GSA Annual Meeting in Indianapolis, Indiana, USA - 2018

Paper No. 249-3
Presentation Time: 9:00 AM-6:30 PM

GIS-BASED DELINEATION OF THE BURIED PRE-QUATERNARY WYALUSING RIVER VALLEY IN EAST-CENTRAL WISCONSIN, USA


MAUEL, Stephen W.1, CARSON, Eric C.1, BATES, Benjamin2 and CEPERLEY, Elizabeth G.3, (1)Department of Environmental Sciences, Wisconsin Geological and Natural History Survey, 3817 Mineral Point Road, Madison, WI 53705, (2)Department of Geology, University of Cincinnati, PO Box 210013, Cincinnati, OH 45221-0013, (3)Department of Geoscience, University of Wisconsin-Madison, 1215 W. Dayton St., Madison, WI 53705

Depth-to-bedrock maps (Trotta and Cotter, 1973) and previous research (Stewart, 1976) have long recognized the presence and general trend of a buried bedrock valley in east-central, Wisconsin. Emergent research on the organization of pre-Quaternary drainage systems in the Midwest and North American mid-continent (Carson et al., 2018) merits closer consideration of the geologic context of this buried valley system.

To better delineate the valley, we accessed 115,176 logs of water wells from 19 counties aligned along a broad transect stretching from south-central Wisconsin into the southern corner of the Upper Peninsula of Michigan. The locations of wells were precisely geo-located in ArcGIS to accurately identify ground surface elevation. Wells that could not be located accurately enough to identify ground surface elevation were removed from consideration; wells that did not contain relevant depth to bedrock information were also removed. After processing, 60,186 well records remained to develop a buried bedrock topography map.

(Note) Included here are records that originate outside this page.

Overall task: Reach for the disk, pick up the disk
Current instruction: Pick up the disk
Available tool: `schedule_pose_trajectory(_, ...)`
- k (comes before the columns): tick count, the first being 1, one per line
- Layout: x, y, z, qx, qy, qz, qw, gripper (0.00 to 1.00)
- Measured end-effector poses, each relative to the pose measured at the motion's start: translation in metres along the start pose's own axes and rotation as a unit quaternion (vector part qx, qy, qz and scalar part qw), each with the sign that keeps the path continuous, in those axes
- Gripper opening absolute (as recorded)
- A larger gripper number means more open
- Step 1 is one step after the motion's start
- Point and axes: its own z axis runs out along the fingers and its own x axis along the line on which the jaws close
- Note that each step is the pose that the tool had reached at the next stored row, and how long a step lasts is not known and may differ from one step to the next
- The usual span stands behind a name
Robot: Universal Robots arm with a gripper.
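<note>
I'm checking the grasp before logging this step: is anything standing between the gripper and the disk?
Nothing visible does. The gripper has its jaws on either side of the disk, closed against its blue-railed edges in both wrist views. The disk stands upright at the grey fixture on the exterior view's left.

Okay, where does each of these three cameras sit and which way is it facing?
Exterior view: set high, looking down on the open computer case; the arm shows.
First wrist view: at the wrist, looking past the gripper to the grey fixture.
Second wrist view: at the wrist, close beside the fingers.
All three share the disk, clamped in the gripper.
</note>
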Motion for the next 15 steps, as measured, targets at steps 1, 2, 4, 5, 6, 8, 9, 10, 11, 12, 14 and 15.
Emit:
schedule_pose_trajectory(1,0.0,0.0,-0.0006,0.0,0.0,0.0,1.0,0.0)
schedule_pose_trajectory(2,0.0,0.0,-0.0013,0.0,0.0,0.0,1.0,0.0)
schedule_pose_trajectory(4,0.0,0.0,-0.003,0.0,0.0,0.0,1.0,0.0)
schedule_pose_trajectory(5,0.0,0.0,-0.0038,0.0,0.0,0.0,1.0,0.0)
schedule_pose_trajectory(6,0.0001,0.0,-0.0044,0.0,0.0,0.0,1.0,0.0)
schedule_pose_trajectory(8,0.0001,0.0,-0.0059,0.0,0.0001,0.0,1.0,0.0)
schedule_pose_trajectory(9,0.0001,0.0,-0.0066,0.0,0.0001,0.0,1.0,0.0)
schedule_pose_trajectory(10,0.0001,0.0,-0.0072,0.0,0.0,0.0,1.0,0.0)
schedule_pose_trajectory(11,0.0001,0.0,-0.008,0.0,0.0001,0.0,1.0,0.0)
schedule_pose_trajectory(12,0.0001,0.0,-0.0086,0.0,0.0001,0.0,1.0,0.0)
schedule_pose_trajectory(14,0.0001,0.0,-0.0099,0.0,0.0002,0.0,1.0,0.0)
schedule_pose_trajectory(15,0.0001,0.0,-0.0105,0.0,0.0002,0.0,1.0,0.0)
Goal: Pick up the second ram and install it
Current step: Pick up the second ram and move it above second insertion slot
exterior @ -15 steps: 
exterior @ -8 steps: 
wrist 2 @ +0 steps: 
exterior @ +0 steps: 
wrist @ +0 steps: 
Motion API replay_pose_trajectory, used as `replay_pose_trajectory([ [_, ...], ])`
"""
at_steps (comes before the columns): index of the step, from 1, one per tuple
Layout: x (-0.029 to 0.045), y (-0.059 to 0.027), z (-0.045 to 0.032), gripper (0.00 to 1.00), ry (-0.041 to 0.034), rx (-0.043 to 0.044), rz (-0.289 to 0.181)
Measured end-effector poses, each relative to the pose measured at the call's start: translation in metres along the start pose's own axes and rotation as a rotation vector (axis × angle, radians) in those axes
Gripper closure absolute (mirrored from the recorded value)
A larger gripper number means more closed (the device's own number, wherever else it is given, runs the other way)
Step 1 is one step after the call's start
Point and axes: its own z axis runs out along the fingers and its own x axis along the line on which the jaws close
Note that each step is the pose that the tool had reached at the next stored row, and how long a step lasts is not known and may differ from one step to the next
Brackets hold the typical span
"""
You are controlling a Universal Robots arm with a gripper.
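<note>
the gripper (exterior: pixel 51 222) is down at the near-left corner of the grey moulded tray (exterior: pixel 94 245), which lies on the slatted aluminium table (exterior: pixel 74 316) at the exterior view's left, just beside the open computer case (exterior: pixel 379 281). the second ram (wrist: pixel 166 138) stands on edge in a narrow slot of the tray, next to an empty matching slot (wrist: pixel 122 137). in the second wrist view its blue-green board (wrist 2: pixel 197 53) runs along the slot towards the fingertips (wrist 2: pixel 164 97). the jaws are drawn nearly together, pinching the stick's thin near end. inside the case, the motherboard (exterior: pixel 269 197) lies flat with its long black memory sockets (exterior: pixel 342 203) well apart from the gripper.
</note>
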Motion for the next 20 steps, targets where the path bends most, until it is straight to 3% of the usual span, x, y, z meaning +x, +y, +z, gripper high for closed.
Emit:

A best estimate for the floor of the valley was visually identified, and then all wells within 500 m on either side of that line were queried in ArcGIS. When plotted on distance vs. elevation, these data identify that the valley grades to the northeast at a slope consistent with mid-continent alluvial valleys.

Carson et al. (2018) identified remnants of a pre-Quaternary river valley in the Driftless Area of southwestern Wisconsin. They interpreted this to represent part of a late Cenozoic river system that drained to the Gulf of St. Lawrence, rather than to the Gulf of Mexico as it does today. The buried bedrock valley delineated here connects to the surface expression of this ancestral ‘Wyalusing River’ at the proper elevation and slope such that it must be a downstream continuation of this river system. These data and interpretations assist with further refining our understanding of the pre-Quaternary drainage systems of central North America.